WORK INSTRUCTIONS:
Retype the lines below exactly, but only those from the line that has "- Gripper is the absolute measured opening" through the line that has "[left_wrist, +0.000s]". Omit every picture.

PROVIDED MATERIAL:
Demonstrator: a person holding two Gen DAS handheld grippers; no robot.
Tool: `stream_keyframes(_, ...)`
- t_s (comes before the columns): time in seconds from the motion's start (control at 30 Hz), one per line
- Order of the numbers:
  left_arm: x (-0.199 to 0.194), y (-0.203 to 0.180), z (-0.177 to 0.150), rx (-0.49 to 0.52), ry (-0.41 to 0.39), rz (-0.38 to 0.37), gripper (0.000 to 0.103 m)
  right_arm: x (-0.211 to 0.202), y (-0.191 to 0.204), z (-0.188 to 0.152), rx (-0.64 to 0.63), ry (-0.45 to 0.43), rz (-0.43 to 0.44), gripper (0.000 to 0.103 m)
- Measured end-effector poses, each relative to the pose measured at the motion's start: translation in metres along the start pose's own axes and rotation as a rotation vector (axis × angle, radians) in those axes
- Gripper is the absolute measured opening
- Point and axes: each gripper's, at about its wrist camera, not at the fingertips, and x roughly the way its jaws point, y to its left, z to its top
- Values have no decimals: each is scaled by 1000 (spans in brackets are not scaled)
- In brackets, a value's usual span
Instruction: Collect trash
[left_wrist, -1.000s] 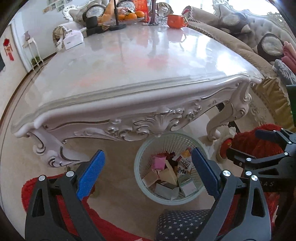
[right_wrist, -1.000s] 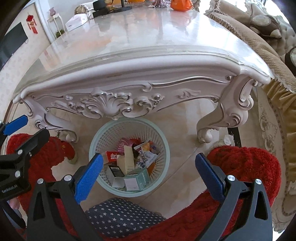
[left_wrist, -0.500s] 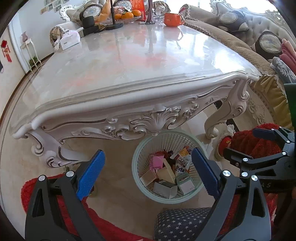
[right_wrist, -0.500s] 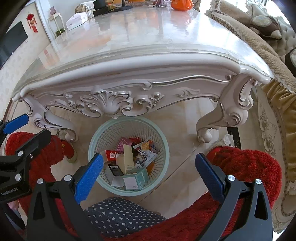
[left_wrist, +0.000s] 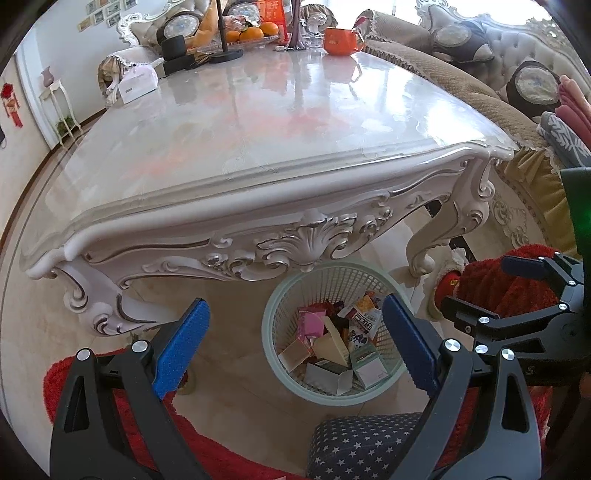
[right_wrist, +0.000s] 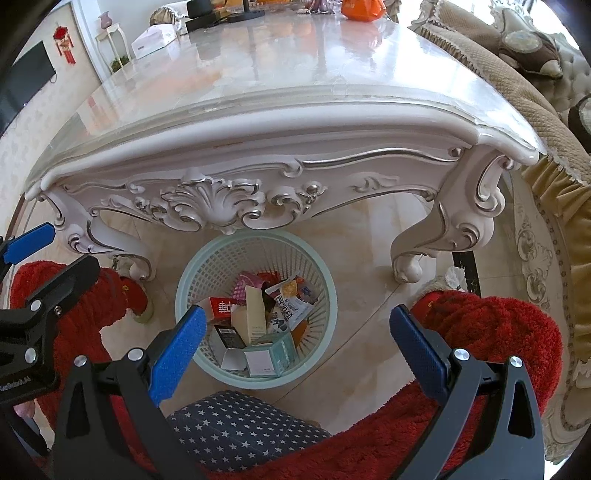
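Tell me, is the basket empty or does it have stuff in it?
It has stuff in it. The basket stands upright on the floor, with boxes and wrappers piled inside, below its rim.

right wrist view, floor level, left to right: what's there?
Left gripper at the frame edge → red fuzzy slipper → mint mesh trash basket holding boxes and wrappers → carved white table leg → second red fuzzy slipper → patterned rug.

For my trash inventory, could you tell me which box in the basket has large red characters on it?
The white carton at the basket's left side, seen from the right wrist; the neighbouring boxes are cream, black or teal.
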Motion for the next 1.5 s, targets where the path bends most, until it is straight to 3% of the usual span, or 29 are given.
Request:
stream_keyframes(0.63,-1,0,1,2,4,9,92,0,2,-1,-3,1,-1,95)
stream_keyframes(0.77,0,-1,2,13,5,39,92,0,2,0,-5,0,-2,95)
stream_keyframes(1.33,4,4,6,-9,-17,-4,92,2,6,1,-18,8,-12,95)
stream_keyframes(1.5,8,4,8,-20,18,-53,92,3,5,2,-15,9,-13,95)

EXERCISE RESPONSE:
- Gripper is the absolute measured opening
- Point and axes: each gripper's, at about its wrist camera, not at the fingertips, and x roughly the way its jaws point, y to its left, z to its top
- Values have no decimals: each is scaled by 1000 (spans in brackets are not scaled)
- In brackets, a value's usual span
Instruction: Collect trash
[left_wrist, -1.000s] 
[right_wrist, -1.000s] 
[left_wrist, -0.500s] 
[right_wrist, -0.500s] 
[left_wrist, +0.000s] 

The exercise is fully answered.